Restate the whole listing word for word, missing no line.
======
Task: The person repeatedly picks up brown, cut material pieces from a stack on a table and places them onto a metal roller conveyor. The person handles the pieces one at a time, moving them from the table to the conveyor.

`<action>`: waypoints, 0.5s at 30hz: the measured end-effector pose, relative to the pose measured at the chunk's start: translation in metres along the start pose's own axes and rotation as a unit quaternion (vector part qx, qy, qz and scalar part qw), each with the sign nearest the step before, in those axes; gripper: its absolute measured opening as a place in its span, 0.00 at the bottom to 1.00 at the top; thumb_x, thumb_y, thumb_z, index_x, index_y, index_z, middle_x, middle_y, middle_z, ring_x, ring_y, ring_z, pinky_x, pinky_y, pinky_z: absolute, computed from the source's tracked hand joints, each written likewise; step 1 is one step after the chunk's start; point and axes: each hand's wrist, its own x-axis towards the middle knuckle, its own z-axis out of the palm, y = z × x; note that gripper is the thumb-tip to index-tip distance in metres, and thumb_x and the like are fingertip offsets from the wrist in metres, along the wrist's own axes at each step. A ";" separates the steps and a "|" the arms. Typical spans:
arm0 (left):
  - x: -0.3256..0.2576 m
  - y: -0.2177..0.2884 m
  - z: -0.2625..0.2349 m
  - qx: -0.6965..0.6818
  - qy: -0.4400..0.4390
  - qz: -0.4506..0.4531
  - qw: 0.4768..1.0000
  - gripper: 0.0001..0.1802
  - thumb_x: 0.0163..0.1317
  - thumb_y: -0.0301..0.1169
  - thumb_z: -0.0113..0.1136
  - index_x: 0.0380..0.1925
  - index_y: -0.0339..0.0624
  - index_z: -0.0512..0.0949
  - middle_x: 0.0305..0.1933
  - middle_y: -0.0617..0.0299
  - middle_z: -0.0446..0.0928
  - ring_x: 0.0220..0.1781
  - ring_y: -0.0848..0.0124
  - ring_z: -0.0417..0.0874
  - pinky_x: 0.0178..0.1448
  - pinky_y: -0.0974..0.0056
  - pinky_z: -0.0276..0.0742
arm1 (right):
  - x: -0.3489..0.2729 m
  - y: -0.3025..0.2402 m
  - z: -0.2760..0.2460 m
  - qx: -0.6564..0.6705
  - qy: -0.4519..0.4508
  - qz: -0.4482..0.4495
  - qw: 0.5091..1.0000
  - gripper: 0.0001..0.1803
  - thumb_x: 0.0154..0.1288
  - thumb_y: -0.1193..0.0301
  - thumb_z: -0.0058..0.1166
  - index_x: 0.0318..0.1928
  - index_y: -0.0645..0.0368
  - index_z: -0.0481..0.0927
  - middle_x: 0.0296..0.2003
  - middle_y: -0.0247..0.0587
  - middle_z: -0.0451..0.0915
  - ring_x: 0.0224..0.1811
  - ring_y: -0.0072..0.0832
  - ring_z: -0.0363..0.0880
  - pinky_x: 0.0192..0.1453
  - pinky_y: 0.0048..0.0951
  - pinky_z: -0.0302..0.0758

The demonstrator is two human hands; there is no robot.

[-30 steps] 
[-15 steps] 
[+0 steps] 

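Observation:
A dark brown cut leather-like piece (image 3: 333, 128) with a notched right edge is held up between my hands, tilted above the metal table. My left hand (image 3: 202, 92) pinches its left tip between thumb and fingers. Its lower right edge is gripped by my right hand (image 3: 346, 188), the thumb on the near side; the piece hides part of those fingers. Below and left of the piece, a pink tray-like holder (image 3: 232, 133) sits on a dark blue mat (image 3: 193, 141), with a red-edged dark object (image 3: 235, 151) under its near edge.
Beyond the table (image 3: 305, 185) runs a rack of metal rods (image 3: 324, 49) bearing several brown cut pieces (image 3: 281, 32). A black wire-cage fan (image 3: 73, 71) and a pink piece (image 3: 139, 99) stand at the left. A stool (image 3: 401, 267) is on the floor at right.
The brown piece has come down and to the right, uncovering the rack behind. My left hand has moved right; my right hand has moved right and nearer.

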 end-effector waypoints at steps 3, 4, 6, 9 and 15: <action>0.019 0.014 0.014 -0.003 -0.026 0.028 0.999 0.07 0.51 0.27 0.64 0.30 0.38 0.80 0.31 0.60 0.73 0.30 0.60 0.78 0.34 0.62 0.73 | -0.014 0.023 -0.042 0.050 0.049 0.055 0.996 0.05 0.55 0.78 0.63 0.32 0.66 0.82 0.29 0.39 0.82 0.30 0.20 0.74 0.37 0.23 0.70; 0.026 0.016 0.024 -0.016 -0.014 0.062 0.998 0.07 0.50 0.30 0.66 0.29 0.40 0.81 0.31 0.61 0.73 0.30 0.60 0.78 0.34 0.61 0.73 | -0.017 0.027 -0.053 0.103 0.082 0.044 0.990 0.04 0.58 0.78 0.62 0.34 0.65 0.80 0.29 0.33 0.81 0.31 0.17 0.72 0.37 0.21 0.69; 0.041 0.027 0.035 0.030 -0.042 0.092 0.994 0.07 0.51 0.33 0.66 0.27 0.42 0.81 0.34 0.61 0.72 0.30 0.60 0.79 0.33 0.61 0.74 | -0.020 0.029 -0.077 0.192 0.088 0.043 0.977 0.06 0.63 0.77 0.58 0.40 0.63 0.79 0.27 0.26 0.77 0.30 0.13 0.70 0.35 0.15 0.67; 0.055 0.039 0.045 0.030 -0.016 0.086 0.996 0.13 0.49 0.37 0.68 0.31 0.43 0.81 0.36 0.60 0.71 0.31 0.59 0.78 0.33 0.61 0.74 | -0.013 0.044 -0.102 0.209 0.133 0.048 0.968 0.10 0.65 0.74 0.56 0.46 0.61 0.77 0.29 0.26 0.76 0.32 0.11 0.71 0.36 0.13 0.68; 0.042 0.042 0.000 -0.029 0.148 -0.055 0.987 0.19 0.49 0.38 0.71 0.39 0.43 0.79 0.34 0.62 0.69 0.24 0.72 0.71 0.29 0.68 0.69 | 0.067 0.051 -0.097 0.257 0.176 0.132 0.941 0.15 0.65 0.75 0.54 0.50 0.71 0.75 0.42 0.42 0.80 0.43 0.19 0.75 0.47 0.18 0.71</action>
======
__REPLY TO THE TASK__:
Task: The person repeatedly picks up brown, cut material pieces from a stack on a table and places them onto a metal roller conveyor. The person handles the pieces one at a time, moving them from the table to the conveyor.

`<action>`: waypoints, 0.5s at 30hz: the measured end-effector pose, relative to the pose measured at the chunk's start: translation in metres along the start pose's own axes and rotation as a unit quaternion (vector part qx, qy, qz and scalar part qw), each with the sign nearest the step before, in those axes; gripper: its absolute measured opening as a place in its span, 0.00 at the bottom to 1.00 at the top; thumb_x, thumb_y, thumb_z, index_x, index_y, index_z, middle_x, middle_y, middle_z, ring_x, ring_y, ring_z, pinky_x, pinky_y, pinky_z: absolute, computed from the source's tracked hand joints, each written likewise; step 1 is one step after the chunk's start; point and axes: each hand's wrist, its own x-axis towards the middle knuckle, its own z-axis out of the palm, y = z × x; note that gripper is the thumb-tip to index-tip distance in metres, and thumb_x and the like are fingertip offsets from the wrist in metres, along the wrist's own axes at each step. A ";" separates the steps and a "|" the arms. Typical spans:
arm0 (left):
  - x: -0.3256..0.2576 m
  - y: -0.2177..0.2884 m
  - z: -0.2625..0.2349 m
  - qx: -0.6965..0.6818
  - qy: -0.4400..0.4390
  - qz: -0.4506..0.4531
  - qw: 0.4768..1.0000
  - gripper: 0.0001..0.1802
  - thumb_x: 0.0163..0.1317
  - thumb_y: -0.0301..0.1169
  - thumb_z: -0.0113..0.1136
  - index_x: 0.0380..0.1925
  - index_y: -0.0339..0.0624
  - index_z: -0.0512..0.0949
  - middle_x: 0.0305..0.1933
  - middle_y: -0.0617..0.0299
  - middle_z: -0.0446..0.0928
  - ring_x: 0.0220..0.1781
  - ring_y: -0.0848..0.0124
  - ring_z: -0.0417..0.0874
  - pinky_x: 0.0178..0.1448
  - pinky_y: -0.0974..0.0056
  - pinky_z: -0.0276..0.0742
arm1 (right):
  - x: -0.3489..0.2729 m
  - y: -0.3025..0.2402 m
  - z: -0.2760..0.2460 m
  - qx: -0.6564..0.6705
  - qy: -0.4519..0.4508
  - qz: -0.4482..0.4495
  - qw: 0.5091..1.0000
  - gripper: 0.0001..0.1803
  - thumb_x: 0.0154..0.1288
  - thumb_y: -0.1193..0.0301
  - thumb_z: -0.0058..0.1166
  - index_x: 0.0318..0.1928
  - index_y: -0.0645..0.0368
  - index_z: -0.0481..0.0927
  - middle_x: 0.0296..0.2003
  - middle_y: -0.0247..0.0587
  - middle_z: -0.0451..0.0915
  - ring_x: 0.0224..0.1811
  - ring_y: -0.0072..0.0832
  - ring_z: -0.0363..0.0880
  - pinky_x: 0.0192..0.1453
  - pinky_y: 0.0048..0.0951
  - pinky_z: -0.0302..0.0758

The demonstrator is two human hands; there is no robot.

[-30 steps] 
[-15 steps] 
[+0 steps] 

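Observation:
A dark brown cut leather-like piece (image 3: 333, 128) with a notched right edge is held up between my hands, tilted above the metal table. My left hand (image 3: 202, 92) pinches its left tip between thumb and fingers. Its lower right edge is gripped by my right hand (image 3: 346, 188), the thumb on the near side; the piece hides part of those fingers. Below and left of the piece, a pink tray-like holder (image 3: 232, 133) sits on a dark blue mat (image 3: 193, 141), with a red-edged dark object (image 3: 235, 151) under its near edge.
Beyond the table (image 3: 305, 185) runs a rack of metal rods (image 3: 324, 49) bearing several brown cut pieces (image 3: 281, 32). A black wire-cage fan (image 3: 73, 71) and a pink piece (image 3: 139, 99) stand at the left. A stool (image 3: 401, 267) is on the floor at right.
The brown piece has come down and to the right, uncovering the rack behind. My left hand has moved right; my right hand has moved right and nearer.
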
 end-effector waypoints at steps 3, 4, 6, 9 and 15: <action>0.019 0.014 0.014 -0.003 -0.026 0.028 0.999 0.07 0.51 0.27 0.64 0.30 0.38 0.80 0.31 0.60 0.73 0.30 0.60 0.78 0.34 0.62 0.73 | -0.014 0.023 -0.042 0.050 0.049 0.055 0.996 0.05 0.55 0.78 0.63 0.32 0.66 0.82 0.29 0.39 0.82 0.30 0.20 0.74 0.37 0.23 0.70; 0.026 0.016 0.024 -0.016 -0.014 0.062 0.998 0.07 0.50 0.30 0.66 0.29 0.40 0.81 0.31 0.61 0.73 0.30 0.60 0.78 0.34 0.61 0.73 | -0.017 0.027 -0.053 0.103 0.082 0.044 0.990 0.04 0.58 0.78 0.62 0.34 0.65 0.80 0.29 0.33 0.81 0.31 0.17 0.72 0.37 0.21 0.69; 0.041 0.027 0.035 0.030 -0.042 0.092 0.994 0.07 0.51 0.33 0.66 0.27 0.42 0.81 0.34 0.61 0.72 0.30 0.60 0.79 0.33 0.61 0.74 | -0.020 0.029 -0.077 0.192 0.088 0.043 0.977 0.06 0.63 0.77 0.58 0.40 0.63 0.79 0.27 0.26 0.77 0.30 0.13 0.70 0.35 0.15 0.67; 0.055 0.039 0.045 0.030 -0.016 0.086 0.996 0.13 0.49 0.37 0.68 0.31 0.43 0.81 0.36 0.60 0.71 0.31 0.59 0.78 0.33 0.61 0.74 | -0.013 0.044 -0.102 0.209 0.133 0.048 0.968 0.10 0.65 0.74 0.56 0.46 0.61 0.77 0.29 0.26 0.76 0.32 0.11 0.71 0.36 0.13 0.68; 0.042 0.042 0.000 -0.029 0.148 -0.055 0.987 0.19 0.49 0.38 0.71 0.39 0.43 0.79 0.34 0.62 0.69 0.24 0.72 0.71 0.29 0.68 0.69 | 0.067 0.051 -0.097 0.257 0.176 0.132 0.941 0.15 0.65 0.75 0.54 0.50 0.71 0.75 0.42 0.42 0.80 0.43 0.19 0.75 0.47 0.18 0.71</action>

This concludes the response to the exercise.